E Dilma, não. Continua fiel aos princípios pelos quais foi à luta em 64. Pela democracia, pela distribuição da riqueza para os brasileiros. Mas, esta tropa de elite, não, Quando tomaram o poder, foi para negociarem tudo. Venderam tudo. Vale, Telebrás, Banespa, etc. etc. E agora fingem deveras que querem estatizar, (“Vou reestatizar tudo”, disse Serra depois do debate da Bandeirantes) quando pensam em vender. Isto consagra a grande volta que fizeram, quando trocaram de lado: de nacionalistas a neoliberais, de defensores do Estado a adeptos do mercado, de homens de esquerda a políticos de direita. São os pássaros desta vertigem e da fascinação pelo capital financeiro. Constituíram uma tropa de elite, uma formação de primeira (FHC, Serra, Malan, Paulo Renato Souza, Wiston Fritsch, Elena Landau.

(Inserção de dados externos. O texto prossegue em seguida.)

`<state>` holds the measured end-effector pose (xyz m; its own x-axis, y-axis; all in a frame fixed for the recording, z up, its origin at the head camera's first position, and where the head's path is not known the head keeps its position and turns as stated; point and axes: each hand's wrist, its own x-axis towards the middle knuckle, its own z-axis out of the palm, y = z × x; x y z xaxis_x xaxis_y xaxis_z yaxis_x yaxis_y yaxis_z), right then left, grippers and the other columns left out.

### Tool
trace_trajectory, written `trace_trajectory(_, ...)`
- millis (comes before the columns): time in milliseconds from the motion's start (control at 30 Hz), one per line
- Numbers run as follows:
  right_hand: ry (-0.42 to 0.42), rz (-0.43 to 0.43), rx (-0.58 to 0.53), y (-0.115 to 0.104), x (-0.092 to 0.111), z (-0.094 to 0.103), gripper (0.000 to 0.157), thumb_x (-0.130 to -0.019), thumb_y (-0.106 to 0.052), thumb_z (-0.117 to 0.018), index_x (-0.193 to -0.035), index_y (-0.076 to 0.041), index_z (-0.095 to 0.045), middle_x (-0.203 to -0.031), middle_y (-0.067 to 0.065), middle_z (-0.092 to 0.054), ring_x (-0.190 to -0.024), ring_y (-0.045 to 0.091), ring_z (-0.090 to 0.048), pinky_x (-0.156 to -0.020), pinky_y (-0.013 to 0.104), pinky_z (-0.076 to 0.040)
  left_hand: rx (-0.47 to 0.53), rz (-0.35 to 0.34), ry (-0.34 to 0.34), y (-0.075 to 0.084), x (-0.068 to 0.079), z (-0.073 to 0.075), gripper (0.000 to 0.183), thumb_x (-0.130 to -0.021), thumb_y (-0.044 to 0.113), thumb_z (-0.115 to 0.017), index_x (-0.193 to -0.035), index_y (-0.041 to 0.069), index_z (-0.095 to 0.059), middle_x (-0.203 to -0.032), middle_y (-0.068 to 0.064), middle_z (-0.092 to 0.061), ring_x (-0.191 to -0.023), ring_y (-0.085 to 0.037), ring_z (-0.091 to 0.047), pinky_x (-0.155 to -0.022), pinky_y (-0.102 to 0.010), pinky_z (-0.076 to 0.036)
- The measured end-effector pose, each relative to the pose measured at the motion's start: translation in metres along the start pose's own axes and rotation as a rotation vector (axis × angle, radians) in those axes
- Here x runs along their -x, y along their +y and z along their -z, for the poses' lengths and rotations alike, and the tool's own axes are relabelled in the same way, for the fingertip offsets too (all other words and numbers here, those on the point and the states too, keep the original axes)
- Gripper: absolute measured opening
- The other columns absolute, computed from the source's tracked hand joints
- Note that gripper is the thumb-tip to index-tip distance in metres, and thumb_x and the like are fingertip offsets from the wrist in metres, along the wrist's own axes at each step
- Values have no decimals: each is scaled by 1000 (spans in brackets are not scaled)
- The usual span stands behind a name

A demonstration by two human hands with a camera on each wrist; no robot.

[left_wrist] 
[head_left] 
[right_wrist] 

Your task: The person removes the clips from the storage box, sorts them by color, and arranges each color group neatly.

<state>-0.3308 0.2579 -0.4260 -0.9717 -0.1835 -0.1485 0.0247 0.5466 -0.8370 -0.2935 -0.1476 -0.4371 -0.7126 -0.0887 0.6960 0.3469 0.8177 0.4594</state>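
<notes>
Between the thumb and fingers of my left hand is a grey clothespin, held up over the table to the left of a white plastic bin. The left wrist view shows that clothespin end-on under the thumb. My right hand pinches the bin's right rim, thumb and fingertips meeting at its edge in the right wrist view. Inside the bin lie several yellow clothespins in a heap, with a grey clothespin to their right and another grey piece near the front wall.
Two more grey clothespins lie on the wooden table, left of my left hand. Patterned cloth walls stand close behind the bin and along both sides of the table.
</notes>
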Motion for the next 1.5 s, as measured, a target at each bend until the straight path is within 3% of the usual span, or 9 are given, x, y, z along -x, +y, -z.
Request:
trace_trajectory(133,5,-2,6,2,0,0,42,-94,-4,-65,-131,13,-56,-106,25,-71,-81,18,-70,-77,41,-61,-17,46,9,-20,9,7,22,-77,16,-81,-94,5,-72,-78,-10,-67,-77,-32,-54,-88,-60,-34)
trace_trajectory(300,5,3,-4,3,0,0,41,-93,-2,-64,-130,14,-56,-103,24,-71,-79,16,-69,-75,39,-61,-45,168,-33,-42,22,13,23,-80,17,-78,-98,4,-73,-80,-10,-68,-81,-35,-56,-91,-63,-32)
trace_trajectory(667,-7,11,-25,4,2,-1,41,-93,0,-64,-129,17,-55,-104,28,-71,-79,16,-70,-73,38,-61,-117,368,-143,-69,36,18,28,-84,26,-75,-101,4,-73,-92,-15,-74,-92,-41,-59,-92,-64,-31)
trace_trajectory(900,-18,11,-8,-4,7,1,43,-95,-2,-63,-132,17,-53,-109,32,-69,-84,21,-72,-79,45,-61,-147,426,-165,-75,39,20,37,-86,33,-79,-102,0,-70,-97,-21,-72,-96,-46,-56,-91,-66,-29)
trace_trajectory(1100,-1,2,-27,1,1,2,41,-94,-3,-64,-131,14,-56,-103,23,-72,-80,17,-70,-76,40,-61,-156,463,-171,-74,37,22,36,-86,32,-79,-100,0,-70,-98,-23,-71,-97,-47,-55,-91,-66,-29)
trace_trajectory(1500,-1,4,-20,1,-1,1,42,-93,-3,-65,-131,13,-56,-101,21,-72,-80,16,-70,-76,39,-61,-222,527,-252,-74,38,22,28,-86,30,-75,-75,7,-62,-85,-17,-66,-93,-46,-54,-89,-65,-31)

Mendonça de Barros, Gustavo Franco, Pérsio Arida, Armínio Fraga, Lara Rezende, Edmar Bacha, etc.) para ser a vanguarda econômica e política do neoliberalismo. Anos 90. Agora, no século XXI, não esqueçam que, apesar da crise nos Estados Unidos, existe um movimento forte de capital das finanças, alimentados pela liquidez americana garantida pelo Banco Central (FED). Estes capitais estão dispostos a investirem no Brasil e no mundo afora. Seríamos, portanto, a cauda de um neoliberalismo financeiro retardatário. As metas parecem claras: pré-sal, em primeiro lugar (como disse o economista Pedro Almeida, este patrimônio pode valer 8 trilhões de dólares ou seja mais da metade do PIB anual dos Estados Unidos). E claro, vende-se primeiro o dito pré-sal, e depois pode ser a Petrobrás. Isto pode descortinar um itinerário. E obviamente nessa visão, o Estado não deve ter bancos, pensando assim poderíamos arrastar o Banco do Brasil e Caixa Econômica Federal para linha de tiro. No fim, quem sabe se ponha o BNDES para correr; ou, como Fernando Gros (outro que foi da Tropa de Elite e já faleceu) fez, transformá-lo em Banco de Investimento (que, na linguagem neoliberal, é banco de aplicações financeiras).

(Como podemos resistir a este itinerário político e econômico da privatização, que já foi efetuado no passado e que está antevisto para o futuro do Brasil na campanha de Serra? O “candidato do bem” sabe a quem oferecê-lo. Que Serra, FHC e seu grupo tomem esta posição faz parte do jogo democrático, mas não queiram passar por nacionalistas e defensores da riqueza nacional, quando são atores da privatização e da venda de empresas estatais para o capital estrangeiro. São atores do neoliberalismo).